Stem cell scientists grow human teeth from urine

By: Lance Devon

Could you imagine going to the dentist’s office and handing them a  urine sample so they could grow you a new tooth? Within weeks, stem cells from  your urine could be birthing a tooth right in your own mouth.
This is  exactly what Chinese researchers are onto. Using cells generated from urine,  researchers have found a way to isolate important stem cell subsets, implant  them into a jawline, and generate structures similar to human teeth. Stem cells  from urine are on the verge of become the new building blocks for tooth  implants, as orthodontists may one day be able ‘seed’ new tooth growths in the  jaws of patients who need a transplant.
“These cells can be obtained  through a simple, non-invasive low-cost approach that avoids surgical  procedures,” said Yuanyuan Zhang, M.D., Ph.D., assistant professor of  regenerative medicine and senior researcher on the project.

Urine could regenerate multiple body systems

Reported in the journal Stem Cells, urine stem cells could be used for a variety of regenerative  functions. They have been studied to effectively generate cells that line the  bladder, could alternatively be used to form fat, muscle, and nerve cells, and  could even be used to form bone and cartilage.
So far, Zhang’s research  is proving that urine stem cells may be the safest to use out of all human stem  cells, especially embryonic stem cells which can form tumors when implanted in  the body. According to Zhang’s team, urine stem cells do not form tumors like  embryonic stem cells.  Zhang and his team isolated the special urine stem cells in 2006, learning that  they originate from the upper urinary tract. Their discovery has inspired  further research, as scientists begin moving away from the controversial use of  embryonic stem cells.

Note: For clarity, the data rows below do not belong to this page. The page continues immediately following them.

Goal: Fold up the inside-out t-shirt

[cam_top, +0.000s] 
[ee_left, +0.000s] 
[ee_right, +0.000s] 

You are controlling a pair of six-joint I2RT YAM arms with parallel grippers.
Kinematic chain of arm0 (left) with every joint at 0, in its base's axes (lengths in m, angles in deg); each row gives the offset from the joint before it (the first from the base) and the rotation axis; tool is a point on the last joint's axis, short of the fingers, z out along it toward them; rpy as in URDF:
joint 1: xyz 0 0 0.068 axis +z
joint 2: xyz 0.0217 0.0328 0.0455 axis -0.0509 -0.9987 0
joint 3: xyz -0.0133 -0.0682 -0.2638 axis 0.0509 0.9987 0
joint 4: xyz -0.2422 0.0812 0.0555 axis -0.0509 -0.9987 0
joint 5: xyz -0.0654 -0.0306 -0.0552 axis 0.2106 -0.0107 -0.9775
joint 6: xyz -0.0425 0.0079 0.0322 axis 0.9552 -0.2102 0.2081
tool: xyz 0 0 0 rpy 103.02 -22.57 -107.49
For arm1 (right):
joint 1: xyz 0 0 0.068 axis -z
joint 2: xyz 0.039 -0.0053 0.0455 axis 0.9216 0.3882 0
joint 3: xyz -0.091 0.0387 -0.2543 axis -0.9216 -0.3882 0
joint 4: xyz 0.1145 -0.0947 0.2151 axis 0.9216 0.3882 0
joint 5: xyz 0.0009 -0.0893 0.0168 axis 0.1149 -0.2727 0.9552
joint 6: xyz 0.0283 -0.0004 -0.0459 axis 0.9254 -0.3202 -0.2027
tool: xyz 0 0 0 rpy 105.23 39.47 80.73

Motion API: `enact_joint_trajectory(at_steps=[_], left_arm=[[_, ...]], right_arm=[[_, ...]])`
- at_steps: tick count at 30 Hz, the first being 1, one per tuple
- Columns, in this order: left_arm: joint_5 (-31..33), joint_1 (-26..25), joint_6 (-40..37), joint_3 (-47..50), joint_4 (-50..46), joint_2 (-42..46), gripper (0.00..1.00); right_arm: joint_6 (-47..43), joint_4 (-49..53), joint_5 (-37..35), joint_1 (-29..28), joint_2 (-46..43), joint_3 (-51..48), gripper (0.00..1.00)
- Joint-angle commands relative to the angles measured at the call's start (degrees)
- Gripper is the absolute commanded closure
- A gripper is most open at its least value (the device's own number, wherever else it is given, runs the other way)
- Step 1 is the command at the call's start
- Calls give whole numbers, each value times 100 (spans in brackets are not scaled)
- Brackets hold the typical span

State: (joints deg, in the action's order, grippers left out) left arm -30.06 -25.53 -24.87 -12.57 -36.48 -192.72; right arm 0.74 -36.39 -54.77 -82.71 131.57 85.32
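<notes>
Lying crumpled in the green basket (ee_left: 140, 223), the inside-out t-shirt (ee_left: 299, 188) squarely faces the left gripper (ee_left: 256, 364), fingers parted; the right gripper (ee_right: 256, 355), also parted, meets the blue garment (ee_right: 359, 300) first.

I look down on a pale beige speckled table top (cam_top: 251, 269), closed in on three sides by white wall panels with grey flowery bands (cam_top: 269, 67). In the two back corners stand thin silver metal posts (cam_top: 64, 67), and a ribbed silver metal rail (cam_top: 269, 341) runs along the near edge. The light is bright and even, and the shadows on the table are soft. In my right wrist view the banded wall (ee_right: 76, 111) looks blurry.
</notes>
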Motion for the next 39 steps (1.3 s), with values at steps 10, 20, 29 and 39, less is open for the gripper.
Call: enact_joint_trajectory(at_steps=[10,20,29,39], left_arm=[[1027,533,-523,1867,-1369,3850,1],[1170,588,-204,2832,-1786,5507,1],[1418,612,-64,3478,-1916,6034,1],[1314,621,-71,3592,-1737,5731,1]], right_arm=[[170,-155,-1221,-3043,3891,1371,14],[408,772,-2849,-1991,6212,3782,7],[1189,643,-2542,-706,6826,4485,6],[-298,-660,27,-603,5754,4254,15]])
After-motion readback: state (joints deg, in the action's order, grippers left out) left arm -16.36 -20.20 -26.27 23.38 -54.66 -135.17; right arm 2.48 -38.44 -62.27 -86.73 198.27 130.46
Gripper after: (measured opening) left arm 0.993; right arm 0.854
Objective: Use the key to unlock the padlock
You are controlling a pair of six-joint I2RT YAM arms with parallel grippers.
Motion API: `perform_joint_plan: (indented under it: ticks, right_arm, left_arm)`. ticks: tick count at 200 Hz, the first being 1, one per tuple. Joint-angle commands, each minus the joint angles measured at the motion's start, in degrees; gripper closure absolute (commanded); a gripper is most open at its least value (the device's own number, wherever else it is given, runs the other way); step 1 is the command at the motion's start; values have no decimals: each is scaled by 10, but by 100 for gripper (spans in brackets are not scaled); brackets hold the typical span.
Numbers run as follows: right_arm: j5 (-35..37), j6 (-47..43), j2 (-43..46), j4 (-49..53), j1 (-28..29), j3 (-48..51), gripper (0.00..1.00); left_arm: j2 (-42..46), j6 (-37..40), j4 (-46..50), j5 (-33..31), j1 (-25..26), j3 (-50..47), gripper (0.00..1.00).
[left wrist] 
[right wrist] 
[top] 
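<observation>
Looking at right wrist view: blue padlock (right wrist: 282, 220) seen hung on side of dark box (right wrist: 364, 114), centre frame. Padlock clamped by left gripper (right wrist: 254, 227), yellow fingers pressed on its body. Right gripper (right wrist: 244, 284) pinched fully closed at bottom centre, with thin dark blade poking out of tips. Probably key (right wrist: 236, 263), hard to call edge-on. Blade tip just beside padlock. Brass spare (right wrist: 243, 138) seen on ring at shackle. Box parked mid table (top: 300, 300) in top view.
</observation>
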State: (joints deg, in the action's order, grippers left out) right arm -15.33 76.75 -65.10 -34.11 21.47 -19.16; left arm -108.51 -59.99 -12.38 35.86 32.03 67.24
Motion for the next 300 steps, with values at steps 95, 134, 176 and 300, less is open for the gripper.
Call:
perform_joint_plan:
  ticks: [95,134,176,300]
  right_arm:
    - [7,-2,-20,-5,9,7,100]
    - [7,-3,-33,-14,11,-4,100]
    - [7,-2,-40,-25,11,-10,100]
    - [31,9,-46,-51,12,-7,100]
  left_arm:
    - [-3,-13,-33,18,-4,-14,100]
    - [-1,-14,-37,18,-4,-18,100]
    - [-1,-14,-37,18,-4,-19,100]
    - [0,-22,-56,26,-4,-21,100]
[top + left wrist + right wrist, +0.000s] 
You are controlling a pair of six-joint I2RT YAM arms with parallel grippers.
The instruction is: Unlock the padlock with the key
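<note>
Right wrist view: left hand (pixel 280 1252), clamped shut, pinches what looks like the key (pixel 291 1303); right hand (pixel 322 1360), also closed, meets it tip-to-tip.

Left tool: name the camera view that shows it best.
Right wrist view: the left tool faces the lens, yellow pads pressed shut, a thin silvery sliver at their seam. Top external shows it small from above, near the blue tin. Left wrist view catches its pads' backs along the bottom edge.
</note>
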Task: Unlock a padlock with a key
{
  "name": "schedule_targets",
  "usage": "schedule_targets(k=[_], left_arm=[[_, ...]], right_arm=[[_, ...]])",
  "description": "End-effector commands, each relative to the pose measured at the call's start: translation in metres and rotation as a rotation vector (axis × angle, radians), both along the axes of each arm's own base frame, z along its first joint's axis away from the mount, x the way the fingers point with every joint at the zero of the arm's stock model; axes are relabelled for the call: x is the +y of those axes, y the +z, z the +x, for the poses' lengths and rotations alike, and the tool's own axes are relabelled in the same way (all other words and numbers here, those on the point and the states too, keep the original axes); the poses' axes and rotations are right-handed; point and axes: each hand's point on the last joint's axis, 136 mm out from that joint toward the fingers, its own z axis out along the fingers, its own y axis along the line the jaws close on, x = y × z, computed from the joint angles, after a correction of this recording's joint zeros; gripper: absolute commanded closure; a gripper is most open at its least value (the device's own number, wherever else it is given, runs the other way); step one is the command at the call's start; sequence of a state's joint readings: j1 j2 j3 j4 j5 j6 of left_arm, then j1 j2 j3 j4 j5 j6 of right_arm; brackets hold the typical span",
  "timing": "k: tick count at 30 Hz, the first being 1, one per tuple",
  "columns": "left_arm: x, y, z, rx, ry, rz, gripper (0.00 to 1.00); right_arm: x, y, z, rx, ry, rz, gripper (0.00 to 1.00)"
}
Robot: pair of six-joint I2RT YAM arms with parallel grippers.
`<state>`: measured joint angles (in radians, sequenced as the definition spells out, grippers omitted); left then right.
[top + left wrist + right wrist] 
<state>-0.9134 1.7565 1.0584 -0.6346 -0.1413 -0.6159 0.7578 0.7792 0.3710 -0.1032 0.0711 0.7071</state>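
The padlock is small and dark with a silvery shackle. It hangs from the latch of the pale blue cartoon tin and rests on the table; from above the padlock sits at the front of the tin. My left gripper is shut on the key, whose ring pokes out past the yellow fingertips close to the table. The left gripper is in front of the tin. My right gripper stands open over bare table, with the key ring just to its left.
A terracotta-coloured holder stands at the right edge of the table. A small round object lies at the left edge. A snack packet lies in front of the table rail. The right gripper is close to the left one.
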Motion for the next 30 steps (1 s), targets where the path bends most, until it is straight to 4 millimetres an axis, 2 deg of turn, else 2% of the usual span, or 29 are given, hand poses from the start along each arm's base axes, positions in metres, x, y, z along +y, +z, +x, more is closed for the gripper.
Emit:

Generating strong teeth still in its infant stages

Teeth generated from  urine involves a growth process that takes about three weeks. The science is  still in its infant stages, though, as the ‘tooth structures’ only resemble real teeth. According to the researchers at the Guangzhou  Institutes of Biomedicine and Health, actual human urine  pluripotent stem cells (iPSCs) can be used to create different cell types that  mimic tooth components like dentin, enamel, cementum and pulp, but the strength  of these teeth is far from the strength of normal, healthy teeth.
The  results of their latest research, published in the journal Cell  Regeneration, explain how the researchers transplanted urine stem cells into  mice, effectively growing teeth in their jaws similar to human teeth. The major  setback they faced was that they were only able to generate teeth about a third  of the strength of regular human teeth. On top of that, they are only having  about a 30 percent success rate.
For the experiment to be more successful  in humans, they believe in using a patient’s own urine stem cells. By using a  patient’s own stem cells, there may be a lesser chance that the patient’s body  would reject the implanted cells. Bodies typically reject foreign cells.

Hard feat to accomplish

Scientists are just now experimenting with urine  stem cells, but generating strong teeth that connect with nerve and blood  vessels may be a hard feat to accomplish.
Prof. Mason, scientist at  University College London, “The big challenge here is the teeth have got a pulp  with nerve and blood vessels which have to make sure they integrate to get  permanent teeth.”
Prof. Chris Mason believes urine is one of the worst  sources for stem cell  research. He says that the risk of bacterial contamination is higher in these  cells.
“It is probably one of the worst sources, there are very few cells  in the first place and the efficiency of turning them into stem cells is very  low.